Paris, novembre 1873. Sophie Rostopchine, la Comtesse de Ségur, vit ses derniers jours dans un petit appartement qu'elle n'a jamais aimé. Elle ne voit plus assez pour lire, ne sort plus. Alors elle se souvient. De la Russie perdue de son enfance, de la Normandie des Nouettes, d'un mari décevant, d'enfants adorés, de batailles silencieuses livrées contre ses éditeurs. Celle qu'on a réduite à l'image sage et moralisatrice de ses romans pour enfants était en réalité passionnée, indocile et éprise de liberté.

"Le Roman de Sophie" de Véronique de Bure : derrière la Comtesse de Ségur, il y a une femme libre...

1. Pourquoi on aime ce livre ?

Parce que Véronique de Bure réussit le tour de force de faire oublier l'icône pour nous restituer la femme. Les passages sur la création littéraire et les rapports avec ses éditeurs sont certainement les plus captivants : on découvre une Sophie qui s'est battue jusqu'au bout pour exister autrement qu'à travers le regard des autres. La plume est élégante, précise, portée par une connaissance intime de son personnage.
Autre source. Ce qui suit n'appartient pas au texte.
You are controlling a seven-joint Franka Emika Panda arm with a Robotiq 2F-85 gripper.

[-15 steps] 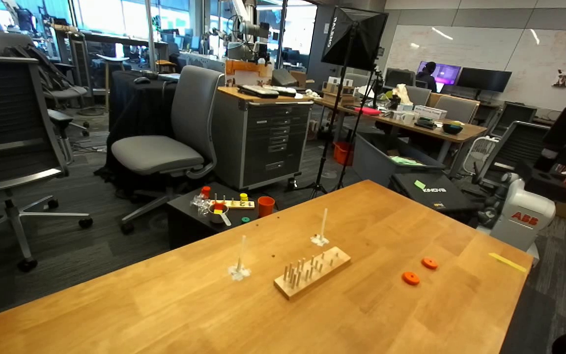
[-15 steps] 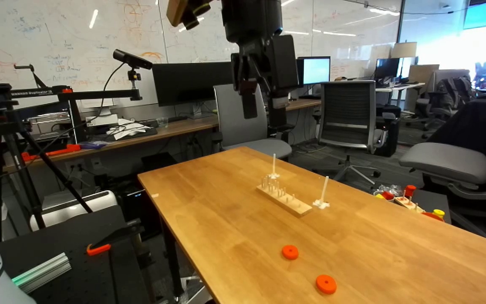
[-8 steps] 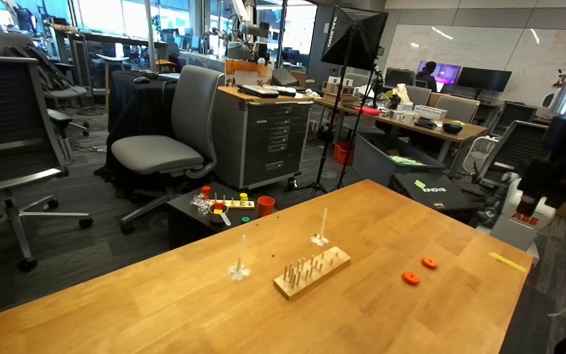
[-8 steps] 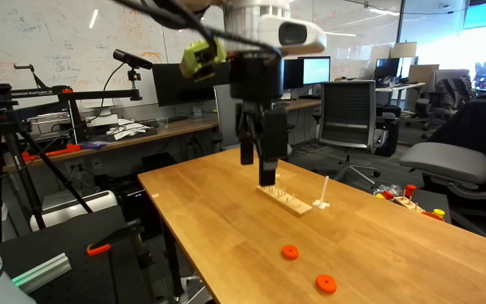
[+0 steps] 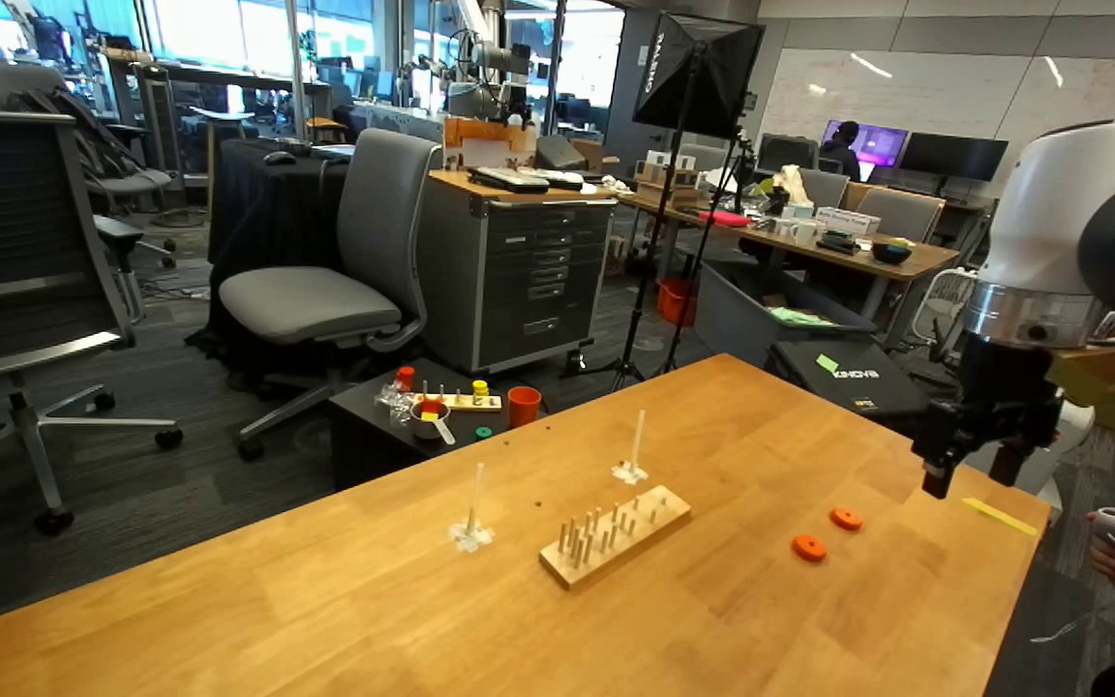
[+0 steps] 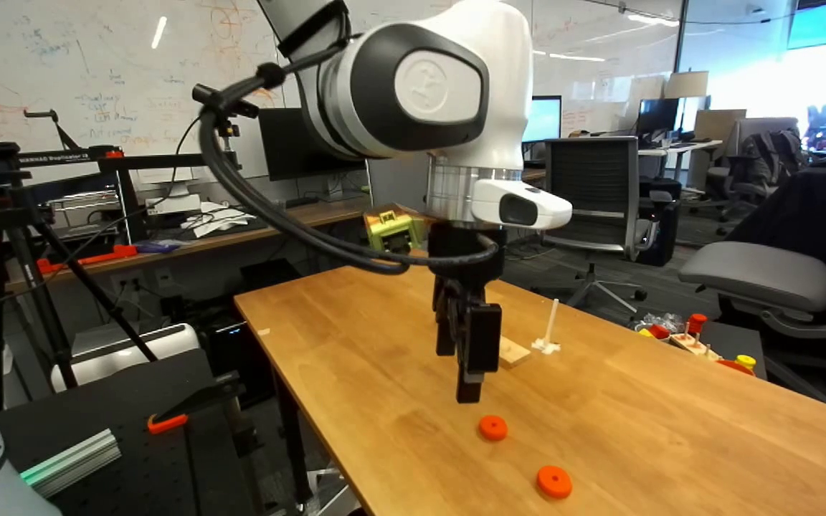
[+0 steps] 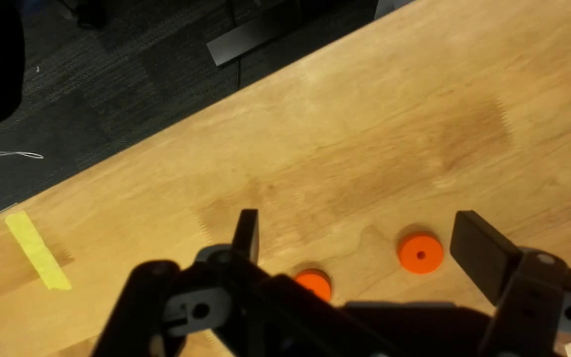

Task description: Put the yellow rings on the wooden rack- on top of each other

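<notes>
1. Wrist view: I see the fingers [image 7: 484, 253] spread wide above the counter [image 7: 315, 124].
2. Below, two orange rings [image 7: 420, 266] lie near each other.
3. In an exterior view, yellow tape [image 5: 1000, 517] sits between the rings and a corner.
4. The wooden rack [image 5: 620, 538] lies farther from that corner, pale stands [image 5: 637, 441] between it and the far edge.

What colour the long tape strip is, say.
The tape strip is yellow, clearest in the wrist view.
</notes>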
2. Pour qui est ce livre ?

Pour toutes celles qui aiment les portraits de femmes que l'Histoire a mal racontées. Ce roman biographique touchera aussi celles qui s'intéressent au XIXe siècle, à l'exil, à la création féminine dans un monde qui ne lui laissait pas beaucoup de place. Et pour celles qui ont grandi avec les livres de la Comtesse de Ségur, c'est une façon troublante et belle de la retrouver autrement.


3. On lit ou pas ?

Oui, et on ressort de cette lecture avec le sentiment d'avoir réparé une injustice. On referme Le Roman de Sophie avec l'envie de relire la Comtesse de Ségur d'un œil neuf, en sachant désormais ce qui se cachait derrière chaque page.